WKNÖ-Ecker: Entscheidung zur Donaubrücke Mauthausen ist starkes Signal für die ganze Region
Das Bundesverwaltungsgericht (BVwG ) bestätigt der Donaubrücke Mauthausen auch in zweiter Instanz die Umweltverträglichkeit. Beschwerden wurden abgewiesen. Laut Plan soll in zwei Jahren mit dem Bau begonnen werden.
Lesedauer: 1 Minute
„Die Entscheidung des Bundesverwaltungsgerichts ist ein Meilenstein für beide Donauseiten in Ober- und Niederösterreich“, erklärt WKNÖ-Präsident Wolfgang Ecker zur Bestätigung der Umweltverträglichkeit der neuen Donaubrücke Mauthausen. „Damit schaffen wir die Grundlage für eine leistungsfähige Verkehrsverbindung, die Oberösterreich und Niederösterreich noch enger zusammenschweißt.“
Ecker betont, dass die Donauregion rund um Amstetten, Enns und St.

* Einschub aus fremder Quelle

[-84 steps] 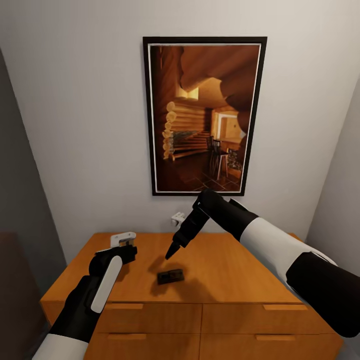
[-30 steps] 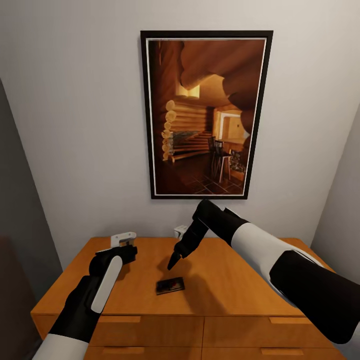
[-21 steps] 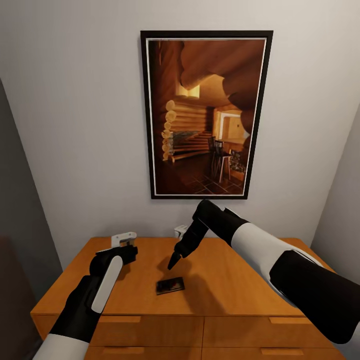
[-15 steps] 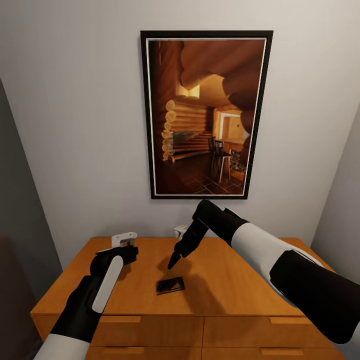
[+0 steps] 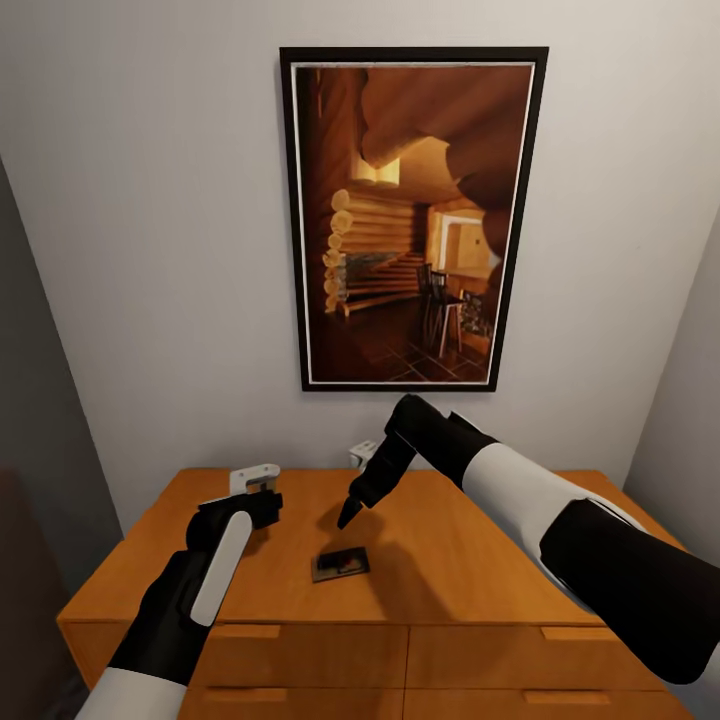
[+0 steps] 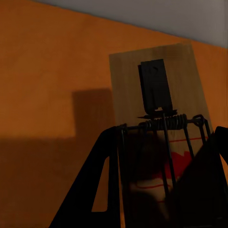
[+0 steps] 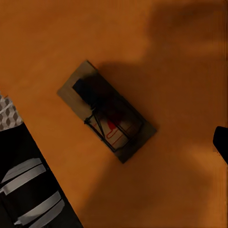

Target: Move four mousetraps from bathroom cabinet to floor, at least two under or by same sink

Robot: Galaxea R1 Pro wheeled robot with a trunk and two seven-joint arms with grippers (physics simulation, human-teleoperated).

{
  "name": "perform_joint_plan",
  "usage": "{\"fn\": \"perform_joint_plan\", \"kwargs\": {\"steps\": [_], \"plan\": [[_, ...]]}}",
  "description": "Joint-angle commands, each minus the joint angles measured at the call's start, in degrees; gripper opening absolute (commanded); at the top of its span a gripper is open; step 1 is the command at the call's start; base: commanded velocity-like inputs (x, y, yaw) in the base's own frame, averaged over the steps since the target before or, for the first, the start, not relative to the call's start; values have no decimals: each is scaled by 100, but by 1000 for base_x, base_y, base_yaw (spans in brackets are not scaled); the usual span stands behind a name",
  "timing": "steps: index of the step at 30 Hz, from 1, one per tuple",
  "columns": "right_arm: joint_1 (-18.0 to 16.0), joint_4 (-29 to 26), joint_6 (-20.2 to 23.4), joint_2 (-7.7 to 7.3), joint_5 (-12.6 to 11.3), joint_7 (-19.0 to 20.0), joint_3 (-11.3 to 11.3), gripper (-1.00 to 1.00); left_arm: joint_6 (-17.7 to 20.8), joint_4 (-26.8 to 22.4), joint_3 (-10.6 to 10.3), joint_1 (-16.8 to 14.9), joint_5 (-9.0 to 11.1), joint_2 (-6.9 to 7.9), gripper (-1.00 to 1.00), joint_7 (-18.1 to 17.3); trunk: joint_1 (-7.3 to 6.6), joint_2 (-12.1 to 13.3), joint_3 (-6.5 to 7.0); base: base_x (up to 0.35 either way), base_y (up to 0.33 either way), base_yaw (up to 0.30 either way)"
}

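Mousetrap (image 6: 156, 109) lower end hidden between left fingers (image 6: 102, 185).

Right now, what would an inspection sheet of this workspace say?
Surface: orange wooden cabinet top, with drawers below it.
Job's things: one flat dark rectangular mousetrap lies on the top; a second mousetrap stands between the left gripper's fingers.
Clutter: nothing seen.
Grippers: left gripper seems shut on the second mousetrap; right gripper hovers empty above the lying one, jaws unclear.
Cables: nothing seen.
Surroundings: pale wall, black-framed log-cabin picture.
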Motion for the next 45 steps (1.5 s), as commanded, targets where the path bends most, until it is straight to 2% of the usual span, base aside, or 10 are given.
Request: {"fn": "perform_joint_plan", "kwargs": {"steps": [1,4,15,45], "plan": [[-7,-8,34,-1,18,19,3,100,12,-6,-6,-5,53,-1,-100,65,23,-47,-26,0,0,0],[-8,-96,43,4,17,-18,-46,100,11,-6,-2,-5,62,-8,-100,58,89,-167,-80,0,0,0],[-8,-152,47,9,0,54,-216,100,12,-6,0,-5,64,-9,-100,61,89,-167,-80,0,0,0],[-8,-157,39,9,-9,68,-238,100,8,77,-1,-5,56,-18,-100,68,748,-1370,-619,0,0,0]]}}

Valentin erheblich von der verbesserten Erreichbarkeit profitieren wird. „Gerade für unsere Betriebe im westlichen Mostviertel ist eine stabile und sichere Donauquerung entscheidend – für den täglichen Warenverkehr ebenso wie für Beschäftigte und Pendlerinnen und Pendler. Die Projektbestätigung ist daher auch ein starkes Zukunftssignal für den Wirtschaftsstandort Niederösterreich.“
Regionale Entwicklung wird nachhaltig gestärkt
Der WKNÖ-Präsident zeigt sich erfreut über den Schulterschluss zwischen den beiden Bundesländern: „Diese Entscheidung ist das Ergebnis jahrelanger, gemeinsamer Arbeit vieler Partner – allen voran der Länder Niederösterreich und Oberösterreich, der Wirtschaftskammern beider Seiten und den Standortanwälten. Sie alle haben dazu beigetragen, dass diese wirtschaftlich so bedeutende Verbindung nun realisiert werden kann.“
„Mit der neuen Donaubrücke Mauthausen wird ein infrastrukturelles Nadelöhr beseitigt und die regionale Entwicklung nachhaltig gestärkt. Sie ist ein zentrales Standortprojekt für beide Bundesländer“, so Ecker abschließend.